Bothrops venezuelensis, or the Venezuelan lancehead, is a species of venomous snake in the  family Viperidae. It is endemic to South America.

Toxicology
There is not much known about the dangerousness of the venom to humans, but potentially lethal envenoming is possible. The venom of B. venezuelensis contains procoagulants, possibly also myotoxins and cytotoxic substances.
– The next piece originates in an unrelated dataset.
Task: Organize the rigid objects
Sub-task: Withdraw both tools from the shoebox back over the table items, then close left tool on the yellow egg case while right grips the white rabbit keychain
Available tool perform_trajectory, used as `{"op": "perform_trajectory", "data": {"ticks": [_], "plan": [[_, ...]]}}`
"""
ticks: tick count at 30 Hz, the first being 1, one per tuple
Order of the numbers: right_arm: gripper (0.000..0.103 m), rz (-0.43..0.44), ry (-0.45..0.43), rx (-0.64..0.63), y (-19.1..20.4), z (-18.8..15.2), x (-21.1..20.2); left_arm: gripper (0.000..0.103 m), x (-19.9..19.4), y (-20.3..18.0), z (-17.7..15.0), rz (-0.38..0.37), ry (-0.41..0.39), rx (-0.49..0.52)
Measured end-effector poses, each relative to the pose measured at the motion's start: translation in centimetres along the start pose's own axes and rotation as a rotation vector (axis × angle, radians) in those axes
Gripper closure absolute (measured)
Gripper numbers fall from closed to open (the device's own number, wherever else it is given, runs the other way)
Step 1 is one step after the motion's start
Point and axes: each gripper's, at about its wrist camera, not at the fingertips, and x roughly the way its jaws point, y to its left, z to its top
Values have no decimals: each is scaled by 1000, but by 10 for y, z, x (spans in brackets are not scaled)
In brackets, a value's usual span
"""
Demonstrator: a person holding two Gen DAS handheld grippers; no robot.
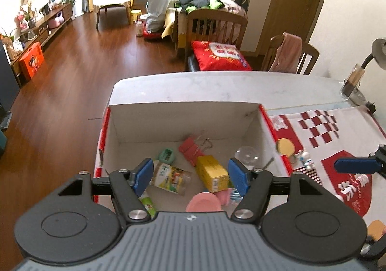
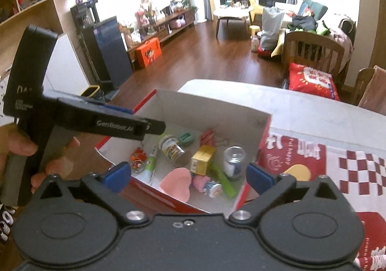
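Note:
An open cardboard box (image 1: 183,121) with red outer sides stands on the table and holds several small items: a labelled jar (image 1: 170,177), a yellow carton (image 1: 212,172), a red clip (image 1: 190,150), a clear bulb (image 1: 247,155) and a pink piece (image 1: 205,202). My left gripper (image 1: 190,178) hovers over the box, open and empty. My right gripper (image 2: 188,174) is open and empty above the box's near edge (image 2: 168,201); the jar (image 2: 172,148) and carton (image 2: 202,160) show below it. The left gripper (image 2: 135,126) shows from the side in the right wrist view.
A red and white patterned cloth (image 1: 337,150) covers the table right of the box, with a small figurine (image 1: 305,158) and a yellow disc (image 1: 284,146) on it. A desk lamp (image 1: 376,53) stands at the far right. Chairs (image 1: 214,27) stand behind the table.

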Motion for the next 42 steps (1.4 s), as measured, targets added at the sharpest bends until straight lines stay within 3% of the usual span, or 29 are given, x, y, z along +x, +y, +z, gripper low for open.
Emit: {"op": "perform_trajectory", "data": {"ticks": [3, 4, 6, 16, 27, 31, 42], "plan": [[0, -23, -20, -7, -14, -7, -15, 33, -8, -18, -5, 26, -47, 19], [0, -30, -28, -6, -21, -10, -20, 24, -11, -24, -7, 35, -64, 20], [0, -38, -36, -2, -34, -17, -29, 17, -17, -36, -10, 38, -101, 4], [0, -105, -15, 9, -104, -45, -48, 17, -13, -116, -17, 0, -179, 58], [1, -132, 16, -85, -153, -78, -32, 17, 40, -207, -28, -53, -132, 142], [1, -127, 35, -96, -173, -87, -19, 17, 65, -235, -31, -38, -116, 199], [5, -97, 76, -73, -204, -93, 23, 17, 145, -252, -20, 42, -57, 160]]}}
This species is associated with a high snakebite-related morbidity and mortality in Venezuela, there's a report of a patient bitten by a juvenile, he had local swelling, severe pain, endothelial damage, excessive fibrinolysis, and incoagulable blood within 1.5 hours after the bite. He also had AKI with macroscopic hematuria, fluid overload resulted in pulmonary edema, requiring intermittent ventilation and diuretic treatment with furosemide.

Geographic range
It is found in Colombia and northern Venezuela.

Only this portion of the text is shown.